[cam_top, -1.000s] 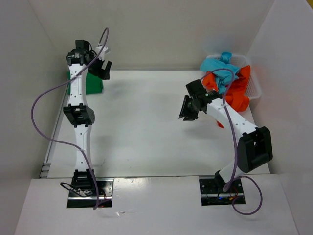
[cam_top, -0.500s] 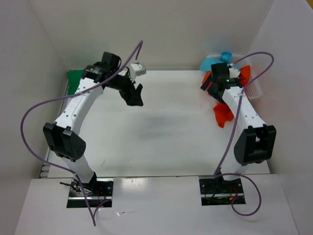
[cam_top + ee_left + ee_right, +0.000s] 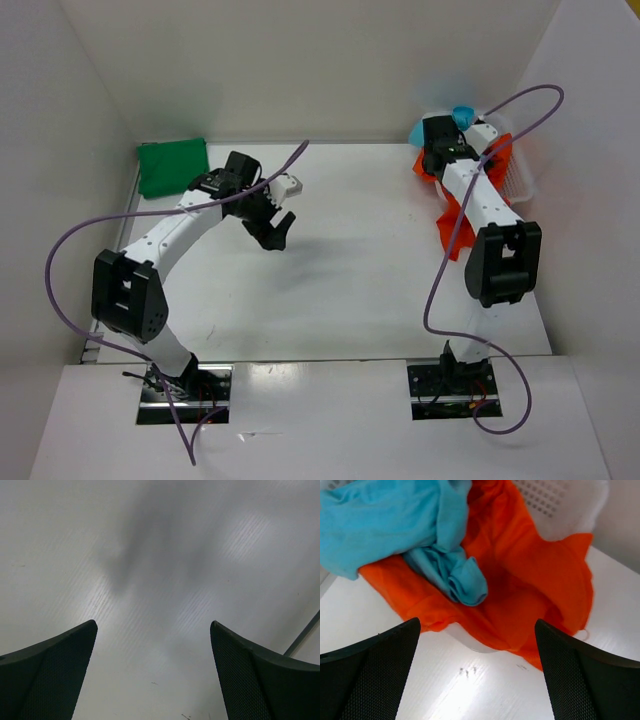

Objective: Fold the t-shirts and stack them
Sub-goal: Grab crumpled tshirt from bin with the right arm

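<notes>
A: Green t-shirt (image 3: 172,166), where?
B: Folded, far-left tabletop (image 3: 350,285) corner. Turquoise t-shirt (image 3: 395,525) sits on orange-red t-shirt (image 3: 530,590), which drapes over basket (image 3: 560,505) rim
A: Jaws?
B: Left jaws wide open over tabletop, w/ nothing held; right jaws same, above those 2 shirts

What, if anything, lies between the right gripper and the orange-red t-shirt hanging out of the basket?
Nothing visible blocks it. The open right gripper faces the orange-red t-shirt directly across bare table. The turquoise-blue t-shirt lies over the orange one's upper left part, leaving the near edge free.
</notes>
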Robot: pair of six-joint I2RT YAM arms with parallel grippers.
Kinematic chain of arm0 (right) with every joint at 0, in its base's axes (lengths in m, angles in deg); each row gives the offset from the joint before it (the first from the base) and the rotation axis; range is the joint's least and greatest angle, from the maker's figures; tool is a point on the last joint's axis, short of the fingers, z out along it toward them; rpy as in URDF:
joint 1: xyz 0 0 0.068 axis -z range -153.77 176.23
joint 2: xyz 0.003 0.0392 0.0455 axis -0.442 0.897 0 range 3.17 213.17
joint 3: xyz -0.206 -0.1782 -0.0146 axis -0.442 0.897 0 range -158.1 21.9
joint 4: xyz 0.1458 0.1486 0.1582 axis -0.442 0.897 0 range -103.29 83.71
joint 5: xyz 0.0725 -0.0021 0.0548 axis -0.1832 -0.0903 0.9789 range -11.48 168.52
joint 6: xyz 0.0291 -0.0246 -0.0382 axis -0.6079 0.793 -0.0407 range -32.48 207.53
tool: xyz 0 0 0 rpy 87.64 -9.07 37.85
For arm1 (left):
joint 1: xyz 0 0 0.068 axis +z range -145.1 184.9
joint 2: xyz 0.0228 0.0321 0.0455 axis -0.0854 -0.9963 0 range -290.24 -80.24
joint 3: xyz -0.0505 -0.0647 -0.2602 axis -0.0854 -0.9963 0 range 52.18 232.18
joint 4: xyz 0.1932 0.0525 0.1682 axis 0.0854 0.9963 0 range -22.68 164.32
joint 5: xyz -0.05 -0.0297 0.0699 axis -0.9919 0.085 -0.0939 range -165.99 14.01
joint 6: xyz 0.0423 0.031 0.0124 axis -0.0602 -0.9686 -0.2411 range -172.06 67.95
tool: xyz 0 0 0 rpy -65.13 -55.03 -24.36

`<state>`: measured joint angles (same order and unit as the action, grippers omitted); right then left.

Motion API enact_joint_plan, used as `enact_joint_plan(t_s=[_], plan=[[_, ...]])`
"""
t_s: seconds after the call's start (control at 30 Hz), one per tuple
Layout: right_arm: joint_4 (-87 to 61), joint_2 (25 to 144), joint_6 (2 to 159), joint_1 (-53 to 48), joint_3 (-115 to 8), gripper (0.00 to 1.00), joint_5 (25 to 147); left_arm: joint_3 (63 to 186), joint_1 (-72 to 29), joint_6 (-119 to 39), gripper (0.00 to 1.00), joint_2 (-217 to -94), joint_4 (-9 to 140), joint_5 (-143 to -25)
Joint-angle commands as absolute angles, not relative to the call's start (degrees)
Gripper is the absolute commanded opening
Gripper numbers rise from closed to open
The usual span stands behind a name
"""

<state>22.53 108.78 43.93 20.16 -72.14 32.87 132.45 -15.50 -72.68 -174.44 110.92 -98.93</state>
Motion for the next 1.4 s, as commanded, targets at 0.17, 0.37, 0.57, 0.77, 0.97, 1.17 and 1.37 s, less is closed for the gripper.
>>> enact_joint_plan(t_s=[0.17, 0.37, 0.57, 0.77, 0.97, 1.17, 1.37], plan=[[22.73, 97.13, 40.77, 18.85, -61.69, 1.0, 17.18, 132.25, -15.32, -72.71, 1.0, -174.55, 108.1, -100.16], [19.78, 94.67, 44.26, 19.99, -56.6, 1.0, 18.21, 131.11, -15.84, -72.71, 1.0, -174.55, 108.1, -101.3], [13.33, 102.47, 47.71, 20.6, -67.02, 1.0, 23.41, 130.58, -15.84, -72.71, 1.0, -174.55, 108.1, -101.83], [21.95, 118.73, 46.66, 22.0, -85.56, 1.0, 17.35, 129.35, -15.84, -72.71, 1.0, -174.55, 108.1, -101.12], [23.98, 126.04, 46.66, 26.13, -92.26, 1.0, 21.99, 128.82, -15.84, -73.24, 1.0, -175.69, 108.1, -100.6], [25.65, 131.66, 49.72, 28.77, -98.85, 1.0, 25.68, 129.35, -15.84, -73.24, 1.0, -177.27, 108.63, -100.6], [26.85, 138.16, 54.74, 29.39, -109.48, 1.0, 32.1, 129.87, -15.84, -73.76, 1.0, -177.89, 108.63, -99.99]])
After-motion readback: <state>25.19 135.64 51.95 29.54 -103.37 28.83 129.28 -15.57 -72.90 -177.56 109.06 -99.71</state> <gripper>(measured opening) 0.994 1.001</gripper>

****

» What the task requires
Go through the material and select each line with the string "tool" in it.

» Response
Kinematic chain of arm0 (right) with every joint at 0, in its base's axes (lengths in m, angles in deg); each row gives the offset from the joint before it (the first from the base) and the rotation axis; range is the joint's least and greatest angle, from the maker's figures; tool is a point on the last joint's axis, short of the fingers, z out along it toward them; rpy as in URDF:
tool: xyz 0 0 0 rpy 87.64 -9.07 37.85
tool: xyz 0 0 0 rpy -65.13 -55.03 -24.36

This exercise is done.